Now, Nick, Flambé and Dr. Wu were at Danny’s bedside. Danny was in pain, but in good spirits, considering the situation. Nick would call the credit card companies and have Danny’s VISA and MasterCard canceled. Flambé fluttered around Danny like a nurse on a battlefield, holding up water for him to drink, dabbing a towel on his brow, straightening his pillow. Danny got to calling her Flambé Nightingale.

Dr. Wu explained the antibiotics and painkillers he had prescribed for Danny. “Go easy on the OxyContin,” he warned his patient. “You don’t want to get addicted.” He told Danny he’d be back to see him later that afternoon. As he turned to leave, Danny had a sudden thought. Cindy’s last name was Wu. He figured Wu was a pretty common Chinese name, but it wouldn’t hurt to ask.

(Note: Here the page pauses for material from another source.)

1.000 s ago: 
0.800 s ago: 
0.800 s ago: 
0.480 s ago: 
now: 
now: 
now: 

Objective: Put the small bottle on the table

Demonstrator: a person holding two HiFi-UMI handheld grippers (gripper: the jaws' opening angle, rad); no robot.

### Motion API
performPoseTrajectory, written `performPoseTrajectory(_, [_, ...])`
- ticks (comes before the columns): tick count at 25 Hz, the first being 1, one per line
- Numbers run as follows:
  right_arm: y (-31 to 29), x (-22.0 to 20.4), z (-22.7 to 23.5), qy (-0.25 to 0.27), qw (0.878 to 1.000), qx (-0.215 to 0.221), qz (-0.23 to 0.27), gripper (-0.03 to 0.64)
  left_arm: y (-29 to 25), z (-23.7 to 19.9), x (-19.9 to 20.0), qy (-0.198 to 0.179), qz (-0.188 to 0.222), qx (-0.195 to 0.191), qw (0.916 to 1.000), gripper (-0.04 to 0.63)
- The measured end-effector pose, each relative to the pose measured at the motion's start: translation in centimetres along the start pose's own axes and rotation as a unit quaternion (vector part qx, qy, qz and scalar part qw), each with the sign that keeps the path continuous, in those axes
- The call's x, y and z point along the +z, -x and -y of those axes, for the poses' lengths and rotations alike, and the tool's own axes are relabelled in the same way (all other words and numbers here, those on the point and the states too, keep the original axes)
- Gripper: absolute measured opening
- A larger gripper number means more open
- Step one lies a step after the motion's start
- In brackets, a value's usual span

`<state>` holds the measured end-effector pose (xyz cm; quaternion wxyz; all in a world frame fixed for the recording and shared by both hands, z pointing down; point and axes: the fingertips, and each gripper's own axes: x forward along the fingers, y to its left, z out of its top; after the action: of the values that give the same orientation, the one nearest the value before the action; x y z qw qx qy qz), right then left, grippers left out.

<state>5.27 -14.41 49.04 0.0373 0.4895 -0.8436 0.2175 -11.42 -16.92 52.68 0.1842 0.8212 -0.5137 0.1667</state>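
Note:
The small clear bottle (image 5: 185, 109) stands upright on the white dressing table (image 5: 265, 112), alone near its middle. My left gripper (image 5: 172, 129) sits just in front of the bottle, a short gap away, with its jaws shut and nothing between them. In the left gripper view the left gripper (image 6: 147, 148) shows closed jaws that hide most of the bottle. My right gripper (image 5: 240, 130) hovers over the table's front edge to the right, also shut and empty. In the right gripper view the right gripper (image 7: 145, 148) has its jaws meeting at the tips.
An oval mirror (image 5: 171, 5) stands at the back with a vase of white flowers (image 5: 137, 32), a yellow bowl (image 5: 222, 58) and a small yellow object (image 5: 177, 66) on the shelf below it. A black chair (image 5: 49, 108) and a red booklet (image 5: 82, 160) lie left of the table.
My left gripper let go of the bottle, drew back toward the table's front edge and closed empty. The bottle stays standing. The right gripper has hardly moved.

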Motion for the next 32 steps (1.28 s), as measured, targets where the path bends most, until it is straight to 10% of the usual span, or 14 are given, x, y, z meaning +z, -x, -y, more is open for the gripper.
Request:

“Hey, Dr. Wu, you wouldn’t be related to a young lady named Cindy, would you?”

Dr. Wu’s eyebrows shot up. “My daughter is Cindy.” It was a small world. Dr. Wu stayed behind for a few minutes as Danny explained that he’d been seeing Cindy.

“Yes, she told me she had a new friend, but she didn’t go into detail. Mrs. Wu and I will have to have you to dinner sometime, after you’re better.”

“That would be nice,” Danny replied, shaking Dr. Wu’s hand. After Dr. Wu left, the three roommates chatted for a while, but Danny grew tired, and Nick and Flambé said they should probably be going. Nick had to get back to Pandora, and Flambé, who had decided to make a little extra money as a dog walker, needed to start advertising her new service on social media.

Danny lowered his bed to the “sleep” position and closed his eyes. Trying to ignore the pain in his head, he drifted off to Dreamland.